Task goal
Every line of the material below should be retyped exactly.

**** Supplied information

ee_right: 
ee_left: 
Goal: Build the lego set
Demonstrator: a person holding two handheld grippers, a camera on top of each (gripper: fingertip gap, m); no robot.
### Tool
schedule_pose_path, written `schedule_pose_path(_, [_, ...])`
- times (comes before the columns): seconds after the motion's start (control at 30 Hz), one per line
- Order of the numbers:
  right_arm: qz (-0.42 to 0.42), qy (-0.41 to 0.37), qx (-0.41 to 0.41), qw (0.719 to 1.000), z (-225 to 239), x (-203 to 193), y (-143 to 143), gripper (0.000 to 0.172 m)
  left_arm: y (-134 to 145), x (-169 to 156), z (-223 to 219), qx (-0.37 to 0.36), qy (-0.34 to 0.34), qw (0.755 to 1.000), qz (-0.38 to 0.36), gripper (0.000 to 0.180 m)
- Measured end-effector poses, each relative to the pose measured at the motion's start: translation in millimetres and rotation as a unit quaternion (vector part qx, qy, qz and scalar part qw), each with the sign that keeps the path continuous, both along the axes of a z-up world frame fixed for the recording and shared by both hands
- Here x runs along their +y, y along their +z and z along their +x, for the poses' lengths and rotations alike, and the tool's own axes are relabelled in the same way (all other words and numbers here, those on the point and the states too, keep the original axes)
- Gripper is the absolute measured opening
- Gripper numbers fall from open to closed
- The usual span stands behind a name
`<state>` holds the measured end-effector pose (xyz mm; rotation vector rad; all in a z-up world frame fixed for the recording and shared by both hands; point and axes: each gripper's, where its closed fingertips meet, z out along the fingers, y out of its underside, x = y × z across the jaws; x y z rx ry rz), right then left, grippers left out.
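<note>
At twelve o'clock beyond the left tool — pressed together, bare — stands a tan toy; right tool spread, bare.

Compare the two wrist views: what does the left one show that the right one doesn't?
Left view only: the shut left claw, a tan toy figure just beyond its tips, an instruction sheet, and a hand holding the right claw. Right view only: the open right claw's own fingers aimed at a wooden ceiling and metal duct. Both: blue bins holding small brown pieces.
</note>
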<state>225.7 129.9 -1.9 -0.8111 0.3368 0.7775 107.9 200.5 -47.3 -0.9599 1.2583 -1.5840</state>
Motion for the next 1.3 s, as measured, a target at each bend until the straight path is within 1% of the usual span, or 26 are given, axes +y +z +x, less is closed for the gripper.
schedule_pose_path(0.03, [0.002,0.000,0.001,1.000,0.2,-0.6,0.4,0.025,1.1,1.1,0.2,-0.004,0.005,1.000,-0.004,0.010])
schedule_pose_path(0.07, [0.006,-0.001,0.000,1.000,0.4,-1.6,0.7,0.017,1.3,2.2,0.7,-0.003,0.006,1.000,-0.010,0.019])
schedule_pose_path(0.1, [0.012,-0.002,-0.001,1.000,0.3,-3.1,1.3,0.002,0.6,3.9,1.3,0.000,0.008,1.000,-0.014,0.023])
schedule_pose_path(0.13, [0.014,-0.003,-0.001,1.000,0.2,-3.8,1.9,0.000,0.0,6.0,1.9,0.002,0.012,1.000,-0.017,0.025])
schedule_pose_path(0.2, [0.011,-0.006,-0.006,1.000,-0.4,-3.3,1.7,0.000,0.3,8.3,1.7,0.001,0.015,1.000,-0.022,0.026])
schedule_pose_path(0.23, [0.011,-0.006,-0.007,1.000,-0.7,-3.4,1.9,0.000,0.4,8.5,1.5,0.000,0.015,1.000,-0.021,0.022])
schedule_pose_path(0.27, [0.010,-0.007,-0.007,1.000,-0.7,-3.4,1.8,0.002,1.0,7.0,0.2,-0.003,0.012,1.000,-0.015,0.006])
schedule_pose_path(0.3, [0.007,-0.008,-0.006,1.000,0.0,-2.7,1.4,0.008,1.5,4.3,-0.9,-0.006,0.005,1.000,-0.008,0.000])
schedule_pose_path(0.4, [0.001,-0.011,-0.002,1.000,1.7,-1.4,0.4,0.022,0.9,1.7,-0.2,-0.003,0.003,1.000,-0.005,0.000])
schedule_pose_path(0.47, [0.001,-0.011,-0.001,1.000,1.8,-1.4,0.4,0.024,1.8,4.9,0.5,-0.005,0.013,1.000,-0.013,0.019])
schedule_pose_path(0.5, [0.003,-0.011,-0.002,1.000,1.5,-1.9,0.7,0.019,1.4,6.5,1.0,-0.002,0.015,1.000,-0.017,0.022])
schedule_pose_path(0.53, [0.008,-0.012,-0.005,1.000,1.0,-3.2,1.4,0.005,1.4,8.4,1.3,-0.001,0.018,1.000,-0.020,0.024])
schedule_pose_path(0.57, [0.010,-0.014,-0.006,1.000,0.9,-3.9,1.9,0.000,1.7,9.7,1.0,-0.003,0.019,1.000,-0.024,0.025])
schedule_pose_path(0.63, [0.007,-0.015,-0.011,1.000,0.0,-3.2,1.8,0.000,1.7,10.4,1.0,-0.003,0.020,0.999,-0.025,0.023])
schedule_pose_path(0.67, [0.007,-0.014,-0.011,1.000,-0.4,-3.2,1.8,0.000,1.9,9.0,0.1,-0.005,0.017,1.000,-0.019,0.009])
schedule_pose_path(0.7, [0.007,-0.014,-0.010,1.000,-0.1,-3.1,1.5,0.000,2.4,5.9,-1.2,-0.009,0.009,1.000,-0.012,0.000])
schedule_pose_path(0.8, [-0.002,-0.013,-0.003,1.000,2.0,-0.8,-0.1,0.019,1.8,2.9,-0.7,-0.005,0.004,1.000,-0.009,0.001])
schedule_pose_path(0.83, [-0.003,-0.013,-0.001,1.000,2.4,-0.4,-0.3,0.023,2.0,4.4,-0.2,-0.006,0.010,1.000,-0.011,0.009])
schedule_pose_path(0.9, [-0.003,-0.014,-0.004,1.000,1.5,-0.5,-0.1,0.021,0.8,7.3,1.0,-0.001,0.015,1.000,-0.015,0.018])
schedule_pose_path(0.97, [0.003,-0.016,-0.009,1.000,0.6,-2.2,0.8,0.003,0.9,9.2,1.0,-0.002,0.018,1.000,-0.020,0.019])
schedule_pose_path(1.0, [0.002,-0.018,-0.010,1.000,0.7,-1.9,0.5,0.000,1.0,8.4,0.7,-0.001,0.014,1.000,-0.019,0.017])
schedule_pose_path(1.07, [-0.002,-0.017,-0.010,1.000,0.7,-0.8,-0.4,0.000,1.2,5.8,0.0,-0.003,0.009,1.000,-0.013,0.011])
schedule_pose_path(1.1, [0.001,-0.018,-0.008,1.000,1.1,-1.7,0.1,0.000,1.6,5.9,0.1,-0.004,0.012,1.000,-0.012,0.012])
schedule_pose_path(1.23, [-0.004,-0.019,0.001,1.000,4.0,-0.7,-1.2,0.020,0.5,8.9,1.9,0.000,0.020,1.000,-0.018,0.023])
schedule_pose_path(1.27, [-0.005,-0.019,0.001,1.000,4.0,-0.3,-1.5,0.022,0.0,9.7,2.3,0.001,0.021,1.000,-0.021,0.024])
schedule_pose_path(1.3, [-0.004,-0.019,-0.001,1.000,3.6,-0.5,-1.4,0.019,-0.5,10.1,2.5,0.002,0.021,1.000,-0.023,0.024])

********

Solution
ee_right: 
ee_left: 
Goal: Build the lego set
Demonstrator: a person holding two handheld grippers, a camera on top of each (gripper: fingertip gap, m); no robot.
### Tool
schedule_pose_path, written `schedule_pose_path(_, [_, ...])`
- times (comes before the columns): seconds after the motion's start (control at 30 Hz), one per line
- Order of the numbers:
  right_arm: qz (-0.42 to 0.42), qy (-0.41 to 0.37), qx (-0.41 to 0.41), qw (0.719 to 1.000), z (-225 to 239), x (-203 to 193), y (-143 to 143), gripper (0.000 to 0.172 m)
  left_arm: y (-134 to 145), x (-169 to 156), z (-223 to 219), qx (-0.37 to 0.36), qy (-0.34 to 0.34), qw (0.755 to 1.000), qz (-0.38 to 0.36), gripper (0.000 to 0.180 m)
- Measured end-effector poses, each relative to the pose measured at the motion's start: translation in millimetres and rotation as a unit quaternion (vector part qx, qy, qz and scalar part qw), each with the sign that keeps the path continuous, both along the axes of a z-up world frame fixed for the recording and shared by both hands
- Here x runs along their +y, y along their +z and z along their +x, for the poses' lengths and rotations alike, and the tool's own axes are relabelled in the same way (all other words and numbers here, those on the point and the states too, keep the original axes)
- Gripper is the absolute measured opening
- Gripper numbers fall from open to closed
- The usual span stands behind a name
`<state>` holds the measured end-effector pose (xyz mm; rotation vector rad; all in a z-up world frame fixed for the recording and shared by both hands; point and axes: each gripper's, where its closed fingertips meet, z out along the fingers, y out of its underside, x = y × z across the jaws; x y z rx ry rz), right then left, grippers left out.
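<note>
At twelve o'clock beyond the left tool — pressed together, bare — stands a tan toy; right tool spread, bare.

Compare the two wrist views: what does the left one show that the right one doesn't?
Left view only: the shut left claw, a tan toy figure just beyond its tips, an instruction sheet, and a hand holding the right claw. Right view only: the open right claw's own fingers aimed at a wooden ceiling and metal duct. Both: blue bins holding small brown pieces.
</note>
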<state>225.7 129.9 -1.9 -0.8111 0.3368 0.7775 107.9 200.5 -47.3 -0.9599 1.2583 -1.5840</state>
Motion for the next 1.3 s, as measured, a target at each bend until the straight path is within 1% of the usual span, or 26 are given, axes +y +z +x, less is closed for the gripper.
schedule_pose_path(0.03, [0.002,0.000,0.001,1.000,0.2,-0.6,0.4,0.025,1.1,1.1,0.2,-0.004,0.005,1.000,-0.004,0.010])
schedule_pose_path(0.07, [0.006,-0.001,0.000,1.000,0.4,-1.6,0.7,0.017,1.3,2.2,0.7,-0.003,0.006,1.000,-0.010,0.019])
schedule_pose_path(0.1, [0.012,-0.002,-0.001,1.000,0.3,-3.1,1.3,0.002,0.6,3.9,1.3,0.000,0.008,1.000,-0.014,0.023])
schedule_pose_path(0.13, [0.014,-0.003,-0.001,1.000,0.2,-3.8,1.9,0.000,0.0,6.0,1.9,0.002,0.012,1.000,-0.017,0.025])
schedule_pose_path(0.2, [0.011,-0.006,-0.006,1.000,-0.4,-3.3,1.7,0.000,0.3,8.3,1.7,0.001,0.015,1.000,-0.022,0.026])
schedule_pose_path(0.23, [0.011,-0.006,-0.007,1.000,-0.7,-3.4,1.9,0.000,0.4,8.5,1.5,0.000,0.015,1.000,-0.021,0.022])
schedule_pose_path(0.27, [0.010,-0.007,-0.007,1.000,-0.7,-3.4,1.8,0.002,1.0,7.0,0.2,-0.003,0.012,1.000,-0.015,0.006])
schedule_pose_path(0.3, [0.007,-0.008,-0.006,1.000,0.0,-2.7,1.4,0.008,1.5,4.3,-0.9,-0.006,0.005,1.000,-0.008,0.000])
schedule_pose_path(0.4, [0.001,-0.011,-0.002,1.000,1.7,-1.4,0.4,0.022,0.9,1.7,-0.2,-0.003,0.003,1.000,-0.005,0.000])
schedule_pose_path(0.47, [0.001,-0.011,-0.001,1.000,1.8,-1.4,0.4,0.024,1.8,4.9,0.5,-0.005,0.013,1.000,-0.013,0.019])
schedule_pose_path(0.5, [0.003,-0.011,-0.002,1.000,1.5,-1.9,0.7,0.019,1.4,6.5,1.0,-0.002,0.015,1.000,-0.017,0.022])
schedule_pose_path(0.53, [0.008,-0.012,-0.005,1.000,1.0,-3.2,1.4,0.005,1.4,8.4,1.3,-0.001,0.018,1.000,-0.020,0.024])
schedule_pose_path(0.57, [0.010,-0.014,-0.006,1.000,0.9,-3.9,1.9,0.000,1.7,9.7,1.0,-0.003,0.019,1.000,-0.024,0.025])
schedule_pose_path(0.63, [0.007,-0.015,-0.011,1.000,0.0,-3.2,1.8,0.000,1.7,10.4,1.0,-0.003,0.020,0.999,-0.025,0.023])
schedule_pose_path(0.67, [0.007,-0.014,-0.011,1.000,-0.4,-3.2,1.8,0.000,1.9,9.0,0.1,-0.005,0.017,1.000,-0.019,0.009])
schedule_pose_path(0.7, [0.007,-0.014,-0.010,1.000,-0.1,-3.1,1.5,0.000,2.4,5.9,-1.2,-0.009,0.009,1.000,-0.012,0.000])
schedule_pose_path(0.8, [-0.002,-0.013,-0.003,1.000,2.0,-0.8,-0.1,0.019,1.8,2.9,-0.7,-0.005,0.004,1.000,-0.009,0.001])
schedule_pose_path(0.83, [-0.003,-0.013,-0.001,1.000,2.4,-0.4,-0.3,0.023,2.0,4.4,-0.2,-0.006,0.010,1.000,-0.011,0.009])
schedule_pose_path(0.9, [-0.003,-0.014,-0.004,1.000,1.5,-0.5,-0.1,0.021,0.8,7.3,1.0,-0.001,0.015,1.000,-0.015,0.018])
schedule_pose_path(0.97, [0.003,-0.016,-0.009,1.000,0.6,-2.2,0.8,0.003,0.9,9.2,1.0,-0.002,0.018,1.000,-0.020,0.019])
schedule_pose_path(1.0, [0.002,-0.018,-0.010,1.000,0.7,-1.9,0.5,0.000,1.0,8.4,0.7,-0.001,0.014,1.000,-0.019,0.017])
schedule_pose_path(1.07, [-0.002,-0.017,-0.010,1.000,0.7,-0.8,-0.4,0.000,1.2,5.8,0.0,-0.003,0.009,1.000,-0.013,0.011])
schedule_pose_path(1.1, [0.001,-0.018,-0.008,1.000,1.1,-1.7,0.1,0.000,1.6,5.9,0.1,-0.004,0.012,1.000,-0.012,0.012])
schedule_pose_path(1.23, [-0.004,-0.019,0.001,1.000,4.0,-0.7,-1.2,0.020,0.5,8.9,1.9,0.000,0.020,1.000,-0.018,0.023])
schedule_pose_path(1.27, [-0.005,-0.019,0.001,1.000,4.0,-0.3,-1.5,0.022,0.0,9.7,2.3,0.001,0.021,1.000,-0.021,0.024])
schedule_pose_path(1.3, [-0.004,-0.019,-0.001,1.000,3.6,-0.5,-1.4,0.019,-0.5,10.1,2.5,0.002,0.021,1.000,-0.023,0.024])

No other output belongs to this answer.